Casos recentes expõem avanço da misoginia e violência contra mulheres no Brasil

Especialistas alertam que episódios não são isolados e fazem parte de uma estrutura organizada de ódio, ampliada pelas redes sociais

Jornalista: Carolina Javera MTb 37.921 com informações de Agência Brasil | Foto: Arquivo Âncora1

Os grupos de ódio têm crescido, em parte, favorecidos pela expansão dos ambientes virtuais, mas existem muito antes disso.
Os grupos de ódio têm crescido, em parte, favorecidos pela expansão dos ambientes virtuais, mas existem muito antes disso.

Uma sequência recente de casos de violência contra mulheres — incluindo feminicídio, estupro coletivo e conteúdos que simulam agressões nas redes sociais — acendeu o alerta sobre o avanço da misoginia no Brasil. Para especialistas, esses episódios não são pontuais, mas refletem uma engrenagem complexa de ódio que conecta fatores individuais, sociais e políticos.

Investigações de crimes recentes mostram que discursos misóginos, comuns em comunidades online, têm se espalhado e influenciado comportamentos. Termos que reforçam a ideia de superioridade masculina e submissão feminina circulam com frequência nesses espaços, indicando uma conexão entre o ambiente digital e a violência no mundo real.

Pesquisadores destacam que o problema tem raízes históricas, ligadas a estruturas patriarcais, mas ganhou força com a expansão das redes sociais. Além disso, há uma reação às conquistas das mulheres nas últimas décadas, o que contribui para o aumento de discursos de ódio.

Outro fator preocupante é o recrutamento de meninos cada vez mais jovens para grupos misóginos.
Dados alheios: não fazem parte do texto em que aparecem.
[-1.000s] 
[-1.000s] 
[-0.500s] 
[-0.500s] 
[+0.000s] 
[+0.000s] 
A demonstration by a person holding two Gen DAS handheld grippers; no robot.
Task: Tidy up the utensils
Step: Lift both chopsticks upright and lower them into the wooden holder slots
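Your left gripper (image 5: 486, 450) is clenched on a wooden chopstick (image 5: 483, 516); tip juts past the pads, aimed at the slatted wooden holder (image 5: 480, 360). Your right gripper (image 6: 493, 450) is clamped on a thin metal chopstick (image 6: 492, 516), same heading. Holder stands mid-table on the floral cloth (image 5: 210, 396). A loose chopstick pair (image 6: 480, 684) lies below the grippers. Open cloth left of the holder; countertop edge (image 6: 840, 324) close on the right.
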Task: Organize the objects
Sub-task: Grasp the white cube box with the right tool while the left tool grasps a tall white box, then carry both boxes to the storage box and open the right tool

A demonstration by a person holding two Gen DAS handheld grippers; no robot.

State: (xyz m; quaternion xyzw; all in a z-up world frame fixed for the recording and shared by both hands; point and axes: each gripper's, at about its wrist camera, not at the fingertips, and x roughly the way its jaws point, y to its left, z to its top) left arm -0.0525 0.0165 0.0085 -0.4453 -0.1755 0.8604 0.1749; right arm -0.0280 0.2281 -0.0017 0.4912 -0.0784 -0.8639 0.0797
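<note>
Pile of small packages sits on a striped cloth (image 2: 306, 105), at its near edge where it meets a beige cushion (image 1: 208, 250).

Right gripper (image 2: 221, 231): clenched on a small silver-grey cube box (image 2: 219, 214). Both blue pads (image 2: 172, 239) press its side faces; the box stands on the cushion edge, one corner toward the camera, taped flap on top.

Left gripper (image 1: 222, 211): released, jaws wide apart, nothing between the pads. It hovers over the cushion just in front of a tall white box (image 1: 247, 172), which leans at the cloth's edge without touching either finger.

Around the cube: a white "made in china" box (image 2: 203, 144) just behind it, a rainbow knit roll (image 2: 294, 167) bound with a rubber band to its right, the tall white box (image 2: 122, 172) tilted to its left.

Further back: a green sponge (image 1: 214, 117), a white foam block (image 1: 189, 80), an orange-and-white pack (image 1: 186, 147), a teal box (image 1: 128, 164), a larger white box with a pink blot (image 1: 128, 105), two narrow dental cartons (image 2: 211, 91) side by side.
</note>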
Esses espaços, conhecidos como “machosfera”, utilizam estratégias que começam com conteúdos aparentemente neutros, como dicas de comportamento ou desenvolvimento pessoal, e evoluem para narrativas de ressentimento e hostilidade contra mulheres.

Especialistas apontam que sentimentos como frustração, isolamento e insegurança — comuns na adolescência e também entre homens em situação de vulnerabilidade — são explorados por esses grupos. O uso de linguagem simples, memes e humor facilita a adesão e reduz a percepção da gravidade das mensagens.

Além disso, há organização e liderança nessas comunidades, muitas vezes impulsionadas por interesses econômicos e políticos. A falta de regulação eficaz e a atuação das plataformas digitais também contribuem para a disseminação desse conteúdo, já que nem sempre há punição para discursos de ódio.

Para estudiosos, o avanço da misoginia também se conecta a projetos políticos que defendem modelos tradicionais de gênero e reforçam a desigualdade. Nesse contexto, o controle sobre o papel das mulheres na sociedade se torna um elemento central.

Apesar de avanços na legislação, especialistas apontam lacunas no enfrentamento do problema, como a ausência de tipificação específica para misoginia. Eles defendem ações integradas, que incluam educação, diálogo com jovens, fortalecimento de políticas públicas e maior responsabilização das plataformas digitais.

O consenso é que enfrentar a violência contra mulheres exige mobilização coletiva e medidas concretas. Sem isso, a tendência é de que o problema continue crescendo, tanto no ambiente virtual quanto fora dele.